当进制转换后所剩下的为数较少时(2位,3位),对应的base都比较大,可以用数学的方法计算出来。

预处理掉转换后位数为3位后,base就小于n的3次方了,可以暴力计算。。。。


Time Limit: 2000/1000 MS (Java/Others)    Memory Limit: 131072/131072 K (Java/Others)
Total Submission(s): 521    Accepted Submission(s): 150


Problem Description
“Ladies and Gentlemen, It’s show time! ”

“A thief is a creative artist who takes his prey in style... But a detective is nothing more than a critic, who follows our footsteps...”

Love_Kid is crazy about Kaito Kid , he think 3(because 3 is the sum of 1 and 2), 4, 5, 6 are his lucky numbers and all others are not. 

Now he finds out a way that he can represent a number through decimal representation in another numeral system to get a number only contain 3, 4, 5, 6. 

For example, given a number 19, you can represent it as 34 with base 5, so we can call 5 is a lucky base for number 19. 

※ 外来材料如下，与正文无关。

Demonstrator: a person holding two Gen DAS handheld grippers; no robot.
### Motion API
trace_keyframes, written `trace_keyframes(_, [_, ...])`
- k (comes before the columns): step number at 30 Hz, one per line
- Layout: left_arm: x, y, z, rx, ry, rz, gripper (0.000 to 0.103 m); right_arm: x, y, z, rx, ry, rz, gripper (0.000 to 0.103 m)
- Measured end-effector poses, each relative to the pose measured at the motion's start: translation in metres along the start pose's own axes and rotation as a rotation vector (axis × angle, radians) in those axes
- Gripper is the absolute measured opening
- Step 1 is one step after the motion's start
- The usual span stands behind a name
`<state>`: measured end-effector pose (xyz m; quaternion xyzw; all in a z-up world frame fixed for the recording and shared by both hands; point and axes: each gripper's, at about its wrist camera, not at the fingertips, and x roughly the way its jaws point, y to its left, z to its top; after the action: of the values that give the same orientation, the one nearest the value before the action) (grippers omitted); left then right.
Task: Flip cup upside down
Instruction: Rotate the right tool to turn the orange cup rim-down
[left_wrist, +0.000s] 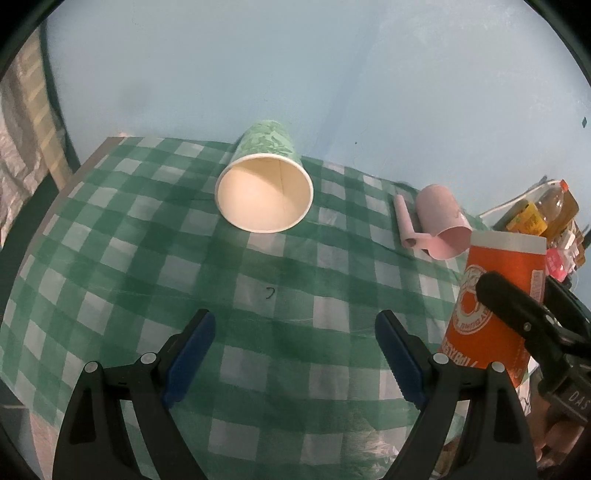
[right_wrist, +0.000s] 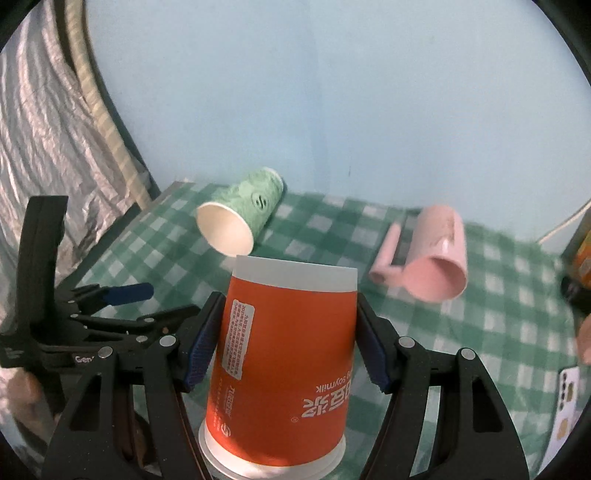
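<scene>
An orange paper cup (right_wrist: 284, 365) with a white band stands upside down between the fingers of my right gripper (right_wrist: 288, 336), which is shut on it; its rim is at the bottom. It also shows at the right of the left wrist view (left_wrist: 495, 314). A green paper cup (left_wrist: 264, 184) lies on its side on the green checked cloth, mouth toward me, and shows in the right wrist view (right_wrist: 240, 218). My left gripper (left_wrist: 295, 350) is open and empty, well short of the green cup.
A pink mug (right_wrist: 432, 258) lies on its side at the right, handle to the left, also in the left wrist view (left_wrist: 443, 225). Bottles and packets (left_wrist: 546, 218) crowd the far right. A phone (right_wrist: 567, 398) lies at the right edge. The blue wall is behind.
</scene>
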<state>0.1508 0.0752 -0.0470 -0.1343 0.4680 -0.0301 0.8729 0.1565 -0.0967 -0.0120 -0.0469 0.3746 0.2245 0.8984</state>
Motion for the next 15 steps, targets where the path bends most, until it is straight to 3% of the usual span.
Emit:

Now he will give you a long number n(1<=n<=1e12), please help him to find out how many lucky bases for that number. 

If there are infinite such base, just print out -1.
 

Input
There are multiply test cases.

The first line contains an integer T(T<=200), indicates the number of cases. 

For every test case, there is a number n indicates the number.
 

Output
For each test case, output “Case #k: ”first, k is the case number, from 1 to T , then, output a line with one integer, the answer to the query.
 

Sample Input
2 10 19
 

Sample Output
Case #1: 0 Case #2: 1
Hint
10 shown in hexadecimal number system is another letter different from ‘0’-‘9’, we can represent it as ‘A’, and you can extend to other cases.
 

Author
UESTC
 

Source
2014 Multi-University Training Contest 7
 



#include <iostream>
#include <cstdio>
#include <cstring>
#include <algorithm>
#include <set>
#include <cmath>

using namespace std;

typedef long long int LL;

LL n;
set<LL> ans;
bool change(LL x,LL base)
{
    bool flag=true;
    while(x)
    {
        LL temp=x%base;
        x/=base;
        if(temp>=3LL&&temp<=6LL) continue;
        else
        {
            flag=false;
            break;
        }
    }
    return flag;
}

int main()
{
    int T_T,cas=1;
    scanf("%d",&T_T);
    while(T_T--)
    {
        ans.clear();
        cin>>n;
        if(n>=3LL&&n<=6LL)
        {
           cout<<"Case #"<<cas++<<": -1"<<endl; continue;
        }

        for(LL a=3;a<=6;a++)
        {
            for(LL b=3;b<=6;b++)
            {
                LL limit=max(a,b);
                if( (n-b)%a == 0 )
                {
                    if( (n-b)/a > limit)
                    {
                        ans.insert((n-b)/a);
                    }
                }
            }
        }

        for(LL a=3;a<=6;a++)
        {
            for(LL b=3;b<=6;b++)
            {
                for(LL c=3;c<=6;c++)
                {
                    LL C=c-n;
                    if(b*b >= 4LL*a*C )
                    {
                        LL deta=sqrt(b*b-4LL*a*C);
                        LL base1=(-b+deta)/(2*a);
                        LL base2=(-b-deta)/(2*a);
                        LL limit=max(a,max(b,c));
                        if(a*base1*base1+b*base1+c==n && base1>limit)
                        {
                            ans.insert(base1);
                        }
                        if(a*base2*base2+b*base2+c==n && base2>limit)
                        {
                            ans.insert(base2);
                        }
                    }
                }
            }
        }

        for(LL i=4;i*i*i<=n;i++)
        {
            if(change(n,i))
            {
                ans.insert(i);
            }
        }
        cout<<"Case #"<<cas++<<": "<<ans.size()<<endl;
    }
    return 0;
}